Qu'est-ce que le diable aurait pu faire d'autre ? Il se démena toute la journée sous le soleil avec son râteau, tandis que Brencis se
prélassait dans le foin. Ce dernier ne le laissa entrer dans la grange que le soir et lui dit :
« Je vais encore dormir. Dès que je ronflerai, prends exemple sur moi. Mais ne me réveille pas, tant que tu n'auras rien appris ! »
Puis, Brencis tomba à la renverse, ferma les yeux et bientôt, le jeune diable put commencer son apprentissage. Il ne pouvait se coucher
sur le dos. Aussi se pelotonna-t-il comme un chat et respira-t-il aussi profondément qu'il le put. Mais aucun ronflement d'envergure
ne se fit entendre. Juste un petit bruit, comme lorsque les souris froufroutent dans le foin.
Vexé et fatigué par sa longue journée de travail, le diablotin finit par s'endormir, en songeant toutefois qu'il ferait attention le
lendemain que cela ne se passât pas ainsi, sinon ça risquait de barder !
Malgré ces bonnes résolutions, le second jour finit comme le premier et le troisième comme le second. Les ducats étaient toujours dans
le bonnet et tout le foin avait été amassé en meules.
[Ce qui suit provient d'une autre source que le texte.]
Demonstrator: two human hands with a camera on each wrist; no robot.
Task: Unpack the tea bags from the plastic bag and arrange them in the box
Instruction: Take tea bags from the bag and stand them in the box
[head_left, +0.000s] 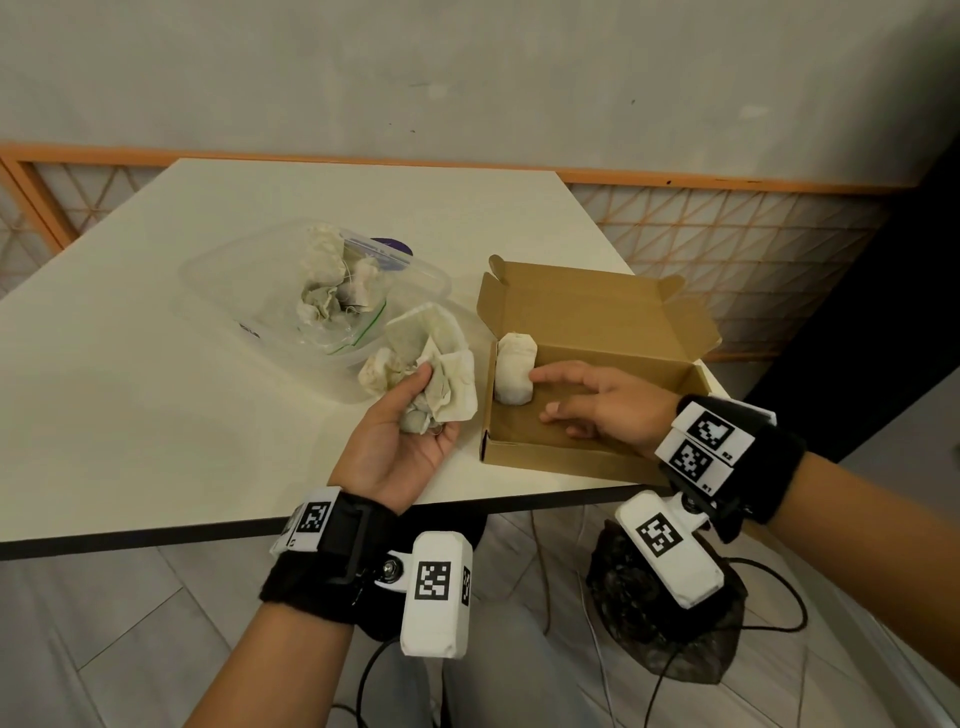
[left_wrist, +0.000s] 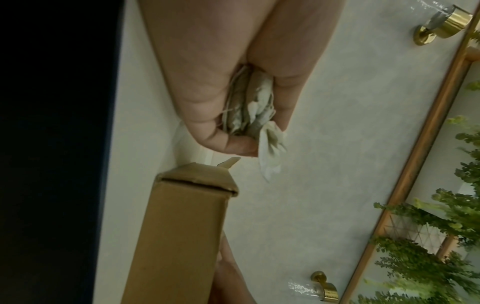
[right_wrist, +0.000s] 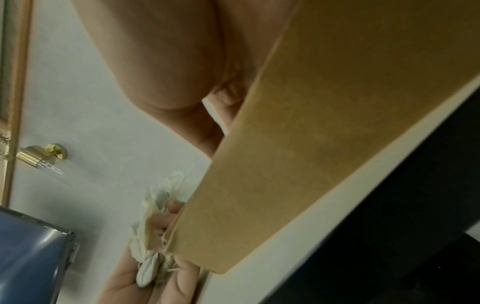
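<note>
An open brown cardboard box sits at the table's near right edge, its lid folded back. One pale tea bag stands against the box's left wall. My right hand reaches into the box with fingers straight, the fingertips touching that tea bag. My left hand, palm up just left of the box, grips a crumpled bunch of tea bags, also seen as a wad of tea bags between thumb and fingers. A clear zip plastic bag lies further back with more tea bags inside.
The cream table ends in a dark front edge close to my wrists. The box's outer wall fills the right wrist view. An orange lattice screen runs behind the table. Cables and a dark bag lie on the floor below.
</note>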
Le dernier jour ne fut certes pas meilleur. Le diable eut beau réveiller Brencis plusieurs fois en prétendant avoir enfin appris quelque
chose, il reçut toujours cette luéponse moqueuse :
« Tu me déranges pour une chose pareille ? Est-ce cela que je t'ai enseigné ? »
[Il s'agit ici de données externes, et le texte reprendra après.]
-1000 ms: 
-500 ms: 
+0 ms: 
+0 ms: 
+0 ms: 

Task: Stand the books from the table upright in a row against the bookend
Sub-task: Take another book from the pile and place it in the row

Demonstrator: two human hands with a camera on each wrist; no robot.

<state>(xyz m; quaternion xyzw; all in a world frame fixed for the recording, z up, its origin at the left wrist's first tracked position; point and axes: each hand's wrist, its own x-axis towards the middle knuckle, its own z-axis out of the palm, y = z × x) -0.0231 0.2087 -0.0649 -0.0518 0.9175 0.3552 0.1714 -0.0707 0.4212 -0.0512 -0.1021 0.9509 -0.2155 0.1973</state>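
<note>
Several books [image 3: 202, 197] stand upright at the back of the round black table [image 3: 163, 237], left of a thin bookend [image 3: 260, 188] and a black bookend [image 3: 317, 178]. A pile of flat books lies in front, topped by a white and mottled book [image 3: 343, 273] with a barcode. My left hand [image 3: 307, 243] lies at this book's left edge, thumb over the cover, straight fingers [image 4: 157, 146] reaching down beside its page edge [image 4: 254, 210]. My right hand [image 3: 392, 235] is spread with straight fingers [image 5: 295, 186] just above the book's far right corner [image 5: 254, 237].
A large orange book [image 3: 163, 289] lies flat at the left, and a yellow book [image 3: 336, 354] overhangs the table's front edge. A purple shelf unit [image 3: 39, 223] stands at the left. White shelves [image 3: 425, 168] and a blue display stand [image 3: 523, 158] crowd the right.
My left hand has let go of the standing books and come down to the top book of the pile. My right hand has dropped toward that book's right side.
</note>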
Durant un mois entier, le diable ne réussit à faire sienne la moindre parcelle du savoir de Brencis. Pendant ce temps, le bonnet s'était
empli de ducats et le foin était tout récolté et Brencis continuait à se moquer sans vergogne, jusqu'au jour où :
« Tu devrais me rendre ces ducats, puisque je n'ai rien appris », dit le démon sur un ton de reproche, le dernier jour.
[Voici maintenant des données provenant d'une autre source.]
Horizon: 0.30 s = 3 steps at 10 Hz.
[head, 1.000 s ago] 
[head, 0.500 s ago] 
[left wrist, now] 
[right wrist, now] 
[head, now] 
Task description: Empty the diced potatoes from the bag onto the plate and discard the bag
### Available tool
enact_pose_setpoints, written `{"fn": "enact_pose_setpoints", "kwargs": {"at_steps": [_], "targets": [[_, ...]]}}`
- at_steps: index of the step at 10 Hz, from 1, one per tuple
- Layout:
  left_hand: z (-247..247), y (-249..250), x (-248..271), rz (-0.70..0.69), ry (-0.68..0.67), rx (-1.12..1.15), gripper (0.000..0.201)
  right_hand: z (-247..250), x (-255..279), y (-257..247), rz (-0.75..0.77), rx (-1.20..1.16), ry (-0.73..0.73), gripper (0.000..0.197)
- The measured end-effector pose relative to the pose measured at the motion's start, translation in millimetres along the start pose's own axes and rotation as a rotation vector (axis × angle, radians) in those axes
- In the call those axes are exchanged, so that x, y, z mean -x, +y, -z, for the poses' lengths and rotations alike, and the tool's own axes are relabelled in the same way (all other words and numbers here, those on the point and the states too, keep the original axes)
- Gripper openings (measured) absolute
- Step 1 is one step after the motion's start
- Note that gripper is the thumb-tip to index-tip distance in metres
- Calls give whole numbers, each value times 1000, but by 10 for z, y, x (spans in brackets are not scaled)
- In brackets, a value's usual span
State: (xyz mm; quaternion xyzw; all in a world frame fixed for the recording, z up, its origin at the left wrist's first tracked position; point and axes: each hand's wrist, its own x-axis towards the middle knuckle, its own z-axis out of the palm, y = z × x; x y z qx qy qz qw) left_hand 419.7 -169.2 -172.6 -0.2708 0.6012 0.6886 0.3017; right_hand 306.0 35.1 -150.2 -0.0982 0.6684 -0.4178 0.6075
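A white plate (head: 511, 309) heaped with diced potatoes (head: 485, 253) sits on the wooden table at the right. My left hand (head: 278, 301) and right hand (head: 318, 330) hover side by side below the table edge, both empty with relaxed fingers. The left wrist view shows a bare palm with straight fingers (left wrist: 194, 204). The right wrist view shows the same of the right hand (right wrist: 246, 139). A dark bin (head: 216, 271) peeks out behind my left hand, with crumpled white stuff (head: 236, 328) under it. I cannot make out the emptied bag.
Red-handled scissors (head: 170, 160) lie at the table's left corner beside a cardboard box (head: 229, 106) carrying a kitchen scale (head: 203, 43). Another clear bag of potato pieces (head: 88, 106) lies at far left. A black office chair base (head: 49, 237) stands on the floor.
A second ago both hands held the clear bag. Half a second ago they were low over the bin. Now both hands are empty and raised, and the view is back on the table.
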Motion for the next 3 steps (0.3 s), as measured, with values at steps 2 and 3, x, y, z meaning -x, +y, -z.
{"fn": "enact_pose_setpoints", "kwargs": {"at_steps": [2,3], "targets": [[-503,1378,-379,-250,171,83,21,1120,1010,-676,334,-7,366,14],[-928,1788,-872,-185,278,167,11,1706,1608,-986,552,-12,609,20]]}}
C'en fut trop pour Brencis, à qui cet idiot de diablotin inexpérimenté commençait à taper sur les nerfs :
« La bêtise aussi, cela se paie ! Aussi ne compte pas sur moi pour te rendre la moindre pièce. Je ne peux que te donner un bon conseil
afin qu'il ne t'arrive plus dorénavant une pareille mésaventure. »
« Que me conseilles-tu donc ? » demanda le diablotin.
« Aucun diable n'a jamais réussi à ronfler, car aucun n'a jamais pu, à cause de sa queue, s'endormir sur le dos. A moins que tu ne
coupes la tienne et puisses ainsi t'allonger comme tout le monde ... »
Quelle fut la décision finale du diable, je n'en sais rien. Tout ce que je sais, c'est que Brencis pense toujours à lui avec plaisir
car, grâce à ses ducats, tout alla bien pour lui jusqu'à la fin de ses jours.